COLLECTED MATERIAL =

┌────────

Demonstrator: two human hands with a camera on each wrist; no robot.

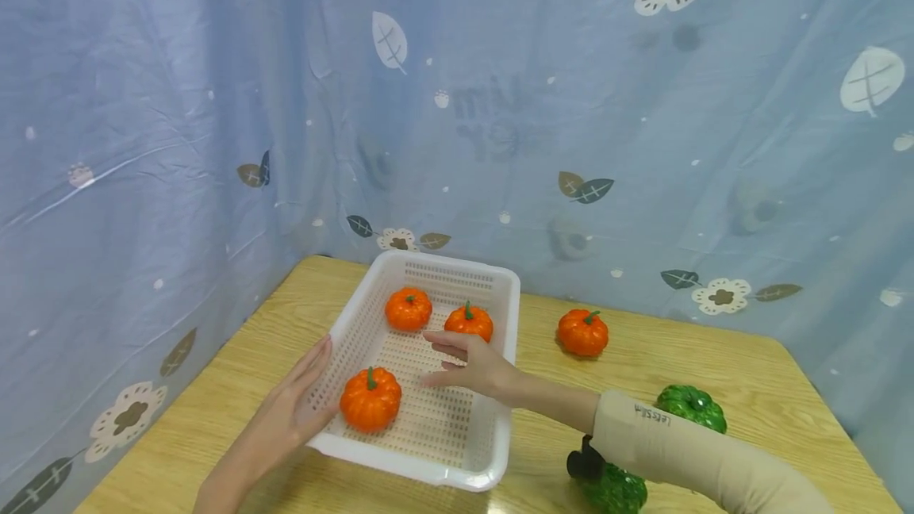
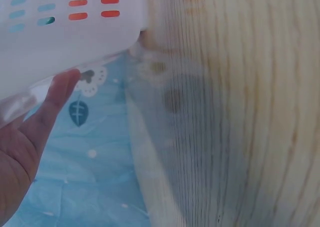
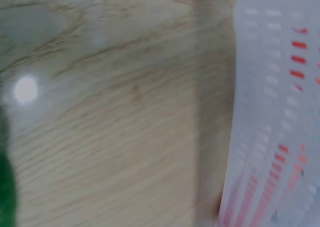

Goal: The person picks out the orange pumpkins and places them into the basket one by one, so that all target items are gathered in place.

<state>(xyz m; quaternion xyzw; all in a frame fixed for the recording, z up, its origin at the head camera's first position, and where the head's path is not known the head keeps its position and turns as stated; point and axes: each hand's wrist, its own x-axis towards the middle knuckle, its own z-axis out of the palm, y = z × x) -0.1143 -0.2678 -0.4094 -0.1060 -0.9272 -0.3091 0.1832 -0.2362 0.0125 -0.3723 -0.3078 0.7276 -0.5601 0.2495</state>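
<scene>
A white perforated plastic basket (image 1: pixel 407 462) stands on the wooden table with three orange toy pumpkins inside: one at the back left (image 1: pixel 408 309), one at the back right (image 1: pixel 468 322) and one at the front left (image 1: pixel 370 400). My left hand (image 1: pixel 286 407) rests against the basket's left side, its fingers fairly straight along the outside and the thumb over the rim. In the left wrist view a fingertip touches the basket's rim (image 2: pixel 75 62). Over the basket's right side reaches my right hand (image 1: pixel 474 367), fingers spread and holding nothing, just in front of the back-right pumpkin.
Outside the basket, another orange pumpkin (image 1: pixel 582 332) sits on the table (image 1: pixel 528 458) to the right. Two green ones, one farther back (image 1: pixel 691 408) and one nearer (image 1: pixel 616 490), are partly hidden by the right sleeve. A blue patterned curtain (image 1: pixel 457 117) hangs behind and at the left.
</scene>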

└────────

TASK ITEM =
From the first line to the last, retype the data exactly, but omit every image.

WRITTEN ANSWER =
Demonstrator: two human hands with a camera on each wrist; no robot.


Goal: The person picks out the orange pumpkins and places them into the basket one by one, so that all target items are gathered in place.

<state>(xyz m; quaternion xyzw; all in a frame fixed for the recording, z up, its origin at the head camera's first position, and where the head's path is not known the head keeps its position and turns as stated; point and axes: each hand's wrist, its own x-axis towards the middle knuckle, its own z-axis out of the palm, y = z × x) -0.1143 -0.2678 -0.4094 -0.1060 -0.9272 -0.3091 0.1832 -0.2362 0.0125 -0.3723 -0.3078 0.7276 -0.5601 0.2495</state>
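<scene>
A white perforated plastic basket (image 1: pixel 407 462) stands on the wooden table with three orange toy pumpkins inside: one at the back left (image 1: pixel 408 309), one at the back right (image 1: pixel 468 322) and one at the front left (image 1: pixel 370 400). My left hand (image 1: pixel 286 407) rests against the basket's left side, its fingers fairly straight along the outside and the thumb over the rim. In the left wrist view a fingertip touches the basket's rim (image 2: pixel 75 62). Over the basket's right side reaches my right hand (image 1: pixel 474 367), fingers spread and holding nothing, just in front of the back-right pumpkin.
Outside the basket, another orange pumpkin (image 1: pixel 582 332) sits on the table (image 1: pixel 528 458) to the right. Two green ones, one farther back (image 1: pixel 691 408) and one nearer (image 1: pixel 616 490), are partly hidden by the right sleeve. A blue patterned curtain (image 1: pixel 457 117) hangs behind and at the left.
</scene>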

The reply is now complete.